For sustained success, enterprises need to lay a foundation for scale. That includes investing in robust data and modeling infrastructure through platforms like Amazon Web Services Bedrock, Microsoft Azure OpenAI or NVIDIA DGX, supported by partners such as CDW.
Long-term integration means connecting GenAI to core systems such as enterprise resource planning (ERP) and customer relationship management (CRM) to transform supply chain forecasting, product development and other processes.
Governance will also be essential, with cross-functional teams spanning IT, compliance, legal and business units to ensure transparency, accountability and ethical adoption.
Short-Term Best Practices When Navigating AI
Phil Carter, IDC general manager and group vice president for AI, data and automation research, recommends identifying high-impact use cases based on three broad categories.

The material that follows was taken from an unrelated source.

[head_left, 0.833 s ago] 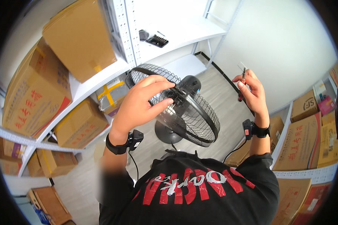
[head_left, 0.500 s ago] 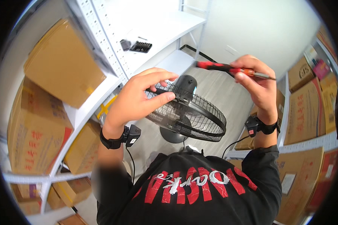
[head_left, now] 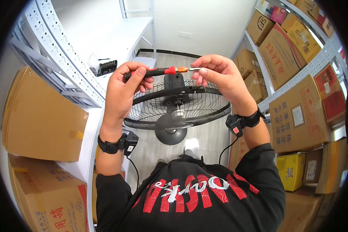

These include personal productivity (such as Copilot and other AI assistants), functional use cases (such as contact centers, IT or software development) and industry-specific applications such as drug discovery in life sciences.
Once those categories are clear, Carter stresses the importance of balancing business value, cost and risk, noting traditional ROI analysis is no longer enough.
“With GenAI, the added dimension is risk — and that covers everything from governance and compliance to the potential for things to go wrong, as we’ve seen in early pilots,” he says.
Safeguards are critical, especially for organizations deploying off-the-shelf tools such as Copilot or Einstein.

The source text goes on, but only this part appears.